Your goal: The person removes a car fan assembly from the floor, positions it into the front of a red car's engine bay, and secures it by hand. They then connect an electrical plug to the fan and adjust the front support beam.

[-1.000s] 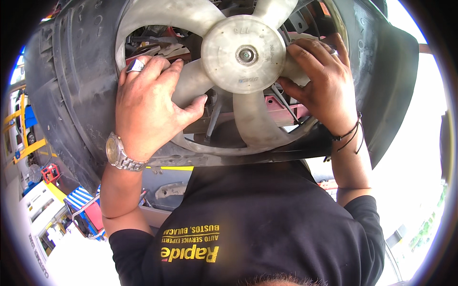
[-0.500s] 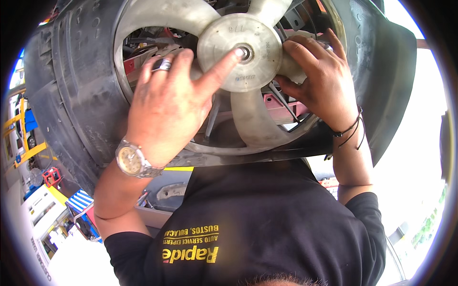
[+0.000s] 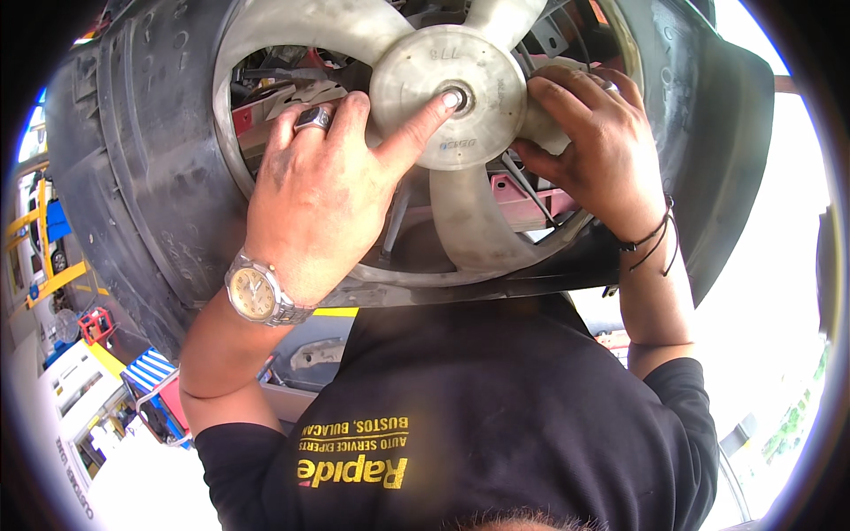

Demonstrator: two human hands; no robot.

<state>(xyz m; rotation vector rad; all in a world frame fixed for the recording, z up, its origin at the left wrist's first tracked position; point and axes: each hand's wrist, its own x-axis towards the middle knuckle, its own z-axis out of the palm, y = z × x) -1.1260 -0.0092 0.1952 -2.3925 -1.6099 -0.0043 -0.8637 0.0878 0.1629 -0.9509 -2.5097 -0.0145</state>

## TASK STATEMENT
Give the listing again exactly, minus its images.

## WRITTEN RESPONSE
Your goal: The person removes a car fan assembly from the floor, positions it into the front of a red car's engine bay, and secures it by hand. They then connect an electrical plug to the fan and adjust the front support beam.

[-1.000s] 
[-0.500s] 
[+0.000s] 

Demonstrator: two human hands; no robot.

<state>(xyz m; rotation vector rad; all in a world frame fixed for the recording, z up, its origin at the left wrist's first tracked position; point and axes: each hand's wrist, its own x-axis towards the middle knuckle, its own z-axis out of the palm, y = z × x) -1.1260 -0.0092 0.1952 -2.3925 -1.6099 -0.0043 -0.8637 0.0878 0.1629 -0.9509 -2.5097 -0.0145</state>

The response to this exercise is now finished.